- [Problem requirements]:
Reproduce the data in full, exactly as it appears.

- [Data below]:
========

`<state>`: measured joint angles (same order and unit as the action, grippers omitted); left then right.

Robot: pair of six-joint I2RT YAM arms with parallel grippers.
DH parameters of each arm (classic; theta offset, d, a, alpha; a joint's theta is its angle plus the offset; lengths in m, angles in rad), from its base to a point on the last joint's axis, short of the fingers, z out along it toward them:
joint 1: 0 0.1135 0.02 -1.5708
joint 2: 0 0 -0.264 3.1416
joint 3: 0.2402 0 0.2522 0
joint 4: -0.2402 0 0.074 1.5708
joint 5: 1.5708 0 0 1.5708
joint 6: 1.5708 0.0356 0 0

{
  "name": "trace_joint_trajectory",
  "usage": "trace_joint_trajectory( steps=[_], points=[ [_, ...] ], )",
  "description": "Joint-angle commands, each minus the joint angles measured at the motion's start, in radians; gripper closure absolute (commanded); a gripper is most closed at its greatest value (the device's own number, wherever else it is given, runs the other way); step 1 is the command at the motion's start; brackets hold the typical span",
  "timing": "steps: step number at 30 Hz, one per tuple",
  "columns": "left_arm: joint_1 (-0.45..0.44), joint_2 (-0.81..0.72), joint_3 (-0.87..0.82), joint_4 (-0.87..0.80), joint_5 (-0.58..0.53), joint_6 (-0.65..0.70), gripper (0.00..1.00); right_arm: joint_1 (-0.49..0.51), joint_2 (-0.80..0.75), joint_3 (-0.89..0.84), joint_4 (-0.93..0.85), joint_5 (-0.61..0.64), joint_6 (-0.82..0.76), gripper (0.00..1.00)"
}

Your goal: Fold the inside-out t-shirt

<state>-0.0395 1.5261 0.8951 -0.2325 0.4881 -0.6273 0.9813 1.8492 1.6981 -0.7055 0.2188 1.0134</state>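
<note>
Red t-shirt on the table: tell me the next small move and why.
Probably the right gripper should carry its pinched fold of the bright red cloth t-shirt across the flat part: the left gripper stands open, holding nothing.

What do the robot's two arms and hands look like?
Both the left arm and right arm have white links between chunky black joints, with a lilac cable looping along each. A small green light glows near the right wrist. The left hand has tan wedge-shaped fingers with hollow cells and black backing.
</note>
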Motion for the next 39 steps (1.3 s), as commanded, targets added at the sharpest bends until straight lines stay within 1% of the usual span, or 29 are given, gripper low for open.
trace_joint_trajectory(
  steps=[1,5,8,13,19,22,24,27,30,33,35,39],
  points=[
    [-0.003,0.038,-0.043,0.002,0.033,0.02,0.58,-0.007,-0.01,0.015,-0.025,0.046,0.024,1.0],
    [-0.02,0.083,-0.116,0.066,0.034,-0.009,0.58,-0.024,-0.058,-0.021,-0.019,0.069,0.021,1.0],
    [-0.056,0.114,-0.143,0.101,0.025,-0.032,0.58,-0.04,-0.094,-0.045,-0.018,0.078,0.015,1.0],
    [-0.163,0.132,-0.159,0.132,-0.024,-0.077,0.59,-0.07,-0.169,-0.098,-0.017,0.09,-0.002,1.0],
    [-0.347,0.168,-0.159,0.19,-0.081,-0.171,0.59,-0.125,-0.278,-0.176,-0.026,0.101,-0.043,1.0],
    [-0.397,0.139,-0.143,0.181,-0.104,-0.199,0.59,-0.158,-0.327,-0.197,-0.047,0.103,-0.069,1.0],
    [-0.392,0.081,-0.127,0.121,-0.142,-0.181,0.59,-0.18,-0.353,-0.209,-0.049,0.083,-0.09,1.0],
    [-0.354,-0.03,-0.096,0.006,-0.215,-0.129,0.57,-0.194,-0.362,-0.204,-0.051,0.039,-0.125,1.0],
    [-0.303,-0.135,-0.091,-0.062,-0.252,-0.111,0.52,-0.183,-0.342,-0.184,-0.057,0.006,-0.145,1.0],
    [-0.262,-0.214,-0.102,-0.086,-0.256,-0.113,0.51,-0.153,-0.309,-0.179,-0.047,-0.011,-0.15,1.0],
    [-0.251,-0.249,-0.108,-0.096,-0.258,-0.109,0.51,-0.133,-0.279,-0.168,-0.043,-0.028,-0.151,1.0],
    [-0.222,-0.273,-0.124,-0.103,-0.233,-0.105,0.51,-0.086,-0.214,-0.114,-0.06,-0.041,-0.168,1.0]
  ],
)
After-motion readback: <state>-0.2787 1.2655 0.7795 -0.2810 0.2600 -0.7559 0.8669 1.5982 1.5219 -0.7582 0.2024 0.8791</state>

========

- [Answer below]:
`<state>`: measured joint angles (same order and unit as the action, grippers omitted); left then right.

Robot: pair of six-joint I2RT YAM arms with parallel grippers.
DH parameters of each arm (classic; theta offset, d, a, alpha; a joint's theta is its angle plus the offset; lengths in m, angles in rad), from its base to a point on the last joint's axis, short of the fingers, z out along it toward them:
joint 1: 0 0.1135 0.02 -1.5708
joint 2: 0 0 -0.264 3.1416
joint 3: 0.2402 0 0.2522 0
joint 4: -0.2402 0 0.074 1.5708
joint 5: 1.5708 0 0 1.5708
joint 6: 1.5708 0.0356 0 0

{
  "name": "trace_joint_trajectory",
  "usage": "trace_joint_trajectory( steps=[_], points=[ [_, ...] ], )",
  "description": "Joint-angle commands, each minus the joint angles measured at the motion's start, in radians; gripper closure absolute (commanded); a gripper is most closed at its greatest value (the device's own number, wherever else it is given, runs the other way); step 1 is the command at the motion's start; brackets hold the typical span",
  "timing": "steps: step number at 30 Hz, one per tuple",
  "columns": "left_arm: joint_1 (-0.45..0.44), joint_2 (-0.81..0.72), joint_3 (-0.87..0.82), joint_4 (-0.87..0.80), joint_5 (-0.58..0.53), joint_6 (-0.65..0.70), gripper (0.00..1.00); right_arm: joint_1 (-0.49..0.51), joint_2 (-0.80..0.75), joint_3 (-0.89..0.84), joint_4 (-0.93..0.85), joint_5 (-0.61..0.64), joint_6 (-0.82..0.76), gripper (0.00..1.00)"
}

Your goal: Fold the inside-out t-shirt

<state>-0.0395 1.5261 0.8951 -0.2325 0.4881 -0.6273 0.9813 1.8492 1.6981 -0.7055 0.2188 1.0134</state>
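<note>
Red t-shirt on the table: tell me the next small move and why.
Probably the right gripper should carry its pinched fold of the bright red cloth t-shirt across the flat part: the left gripper stands open, holding nothing.

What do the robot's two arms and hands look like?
Both the left arm and right arm have white links between chunky black joints, with a lilac cable looping along each. A small green light glows near the right wrist. The left hand has tan wedge-shaped fingers with hollow cells and black backing.
</note>
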Motion for the next 39 steps (1.3 s), as commanded, targets added at the sharpest bends until straight lines stay within 1% of the usual span, or 29 are given, gripper low for open.
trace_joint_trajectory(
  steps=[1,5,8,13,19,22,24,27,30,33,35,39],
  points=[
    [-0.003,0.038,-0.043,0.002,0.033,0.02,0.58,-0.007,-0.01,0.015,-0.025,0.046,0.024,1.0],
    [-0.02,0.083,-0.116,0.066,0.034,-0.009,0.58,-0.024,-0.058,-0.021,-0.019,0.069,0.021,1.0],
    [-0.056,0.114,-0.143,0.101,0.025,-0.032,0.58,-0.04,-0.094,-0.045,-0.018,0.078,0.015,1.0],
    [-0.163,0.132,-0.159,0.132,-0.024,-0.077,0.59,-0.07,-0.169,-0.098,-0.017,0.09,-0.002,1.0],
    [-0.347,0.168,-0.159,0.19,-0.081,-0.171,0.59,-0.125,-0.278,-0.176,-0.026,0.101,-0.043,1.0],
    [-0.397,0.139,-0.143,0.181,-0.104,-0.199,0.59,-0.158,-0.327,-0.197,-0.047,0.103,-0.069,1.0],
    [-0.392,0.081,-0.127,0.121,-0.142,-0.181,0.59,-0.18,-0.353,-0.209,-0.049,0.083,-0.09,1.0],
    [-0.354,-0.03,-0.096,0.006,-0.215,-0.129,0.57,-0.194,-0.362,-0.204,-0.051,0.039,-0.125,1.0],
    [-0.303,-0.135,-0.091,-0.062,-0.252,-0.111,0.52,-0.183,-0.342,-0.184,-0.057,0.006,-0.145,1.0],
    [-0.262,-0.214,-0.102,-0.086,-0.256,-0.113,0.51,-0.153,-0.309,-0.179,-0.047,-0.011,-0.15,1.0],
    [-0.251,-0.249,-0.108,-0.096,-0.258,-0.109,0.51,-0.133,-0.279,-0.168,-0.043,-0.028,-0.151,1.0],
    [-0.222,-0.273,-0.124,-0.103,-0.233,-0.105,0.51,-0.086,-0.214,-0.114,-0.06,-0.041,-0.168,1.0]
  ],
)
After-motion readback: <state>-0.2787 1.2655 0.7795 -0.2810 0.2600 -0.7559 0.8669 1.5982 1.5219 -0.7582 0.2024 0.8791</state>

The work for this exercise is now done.